TASK ITEM: Where a line of the data below has the string "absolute", copy that line.

SUPPLIED MATERIAL:
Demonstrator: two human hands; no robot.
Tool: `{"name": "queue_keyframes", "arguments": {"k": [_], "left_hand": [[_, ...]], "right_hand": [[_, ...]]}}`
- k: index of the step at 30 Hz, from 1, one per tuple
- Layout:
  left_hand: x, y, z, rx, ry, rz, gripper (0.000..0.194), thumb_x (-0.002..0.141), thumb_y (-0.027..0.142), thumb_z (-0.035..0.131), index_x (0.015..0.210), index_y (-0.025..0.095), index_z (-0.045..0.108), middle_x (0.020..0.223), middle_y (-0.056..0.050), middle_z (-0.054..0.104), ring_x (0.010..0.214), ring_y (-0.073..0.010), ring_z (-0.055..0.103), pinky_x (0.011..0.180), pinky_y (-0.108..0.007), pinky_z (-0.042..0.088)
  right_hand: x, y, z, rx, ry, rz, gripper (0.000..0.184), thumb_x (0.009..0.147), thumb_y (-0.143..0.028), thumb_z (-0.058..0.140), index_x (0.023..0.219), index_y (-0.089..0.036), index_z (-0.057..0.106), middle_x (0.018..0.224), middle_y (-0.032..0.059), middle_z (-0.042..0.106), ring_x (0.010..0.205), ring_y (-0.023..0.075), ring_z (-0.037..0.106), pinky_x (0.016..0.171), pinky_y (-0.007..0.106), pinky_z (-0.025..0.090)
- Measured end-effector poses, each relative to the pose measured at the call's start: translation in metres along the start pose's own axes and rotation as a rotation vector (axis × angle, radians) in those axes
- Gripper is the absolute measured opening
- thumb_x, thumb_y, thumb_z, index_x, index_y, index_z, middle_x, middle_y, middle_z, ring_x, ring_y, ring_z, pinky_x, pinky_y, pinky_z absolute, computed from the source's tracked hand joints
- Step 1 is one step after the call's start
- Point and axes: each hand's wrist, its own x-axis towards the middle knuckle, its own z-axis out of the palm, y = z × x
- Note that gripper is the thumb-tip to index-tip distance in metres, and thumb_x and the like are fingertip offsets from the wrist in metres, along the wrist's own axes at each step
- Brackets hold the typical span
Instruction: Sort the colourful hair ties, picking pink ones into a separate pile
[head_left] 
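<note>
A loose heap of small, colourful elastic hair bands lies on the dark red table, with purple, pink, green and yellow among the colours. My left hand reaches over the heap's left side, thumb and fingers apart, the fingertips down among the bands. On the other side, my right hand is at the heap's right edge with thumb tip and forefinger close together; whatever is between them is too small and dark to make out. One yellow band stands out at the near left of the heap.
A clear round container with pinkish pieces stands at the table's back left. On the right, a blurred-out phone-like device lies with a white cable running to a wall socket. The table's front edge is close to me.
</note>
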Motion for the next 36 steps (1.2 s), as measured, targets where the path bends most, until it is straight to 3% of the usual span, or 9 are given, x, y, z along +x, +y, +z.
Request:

RESULT OF THE EXERCISE:
- Gripper is the absolute measured opening
- thumb_x, thumb_y, thumb_z, index_x, index_y, index_z, middle_x, middle_y, middle_z, ring_x, ring_y, ring_z, pinky_x, pinky_y, pinky_z absolute, computed from the source's tracked hand joints

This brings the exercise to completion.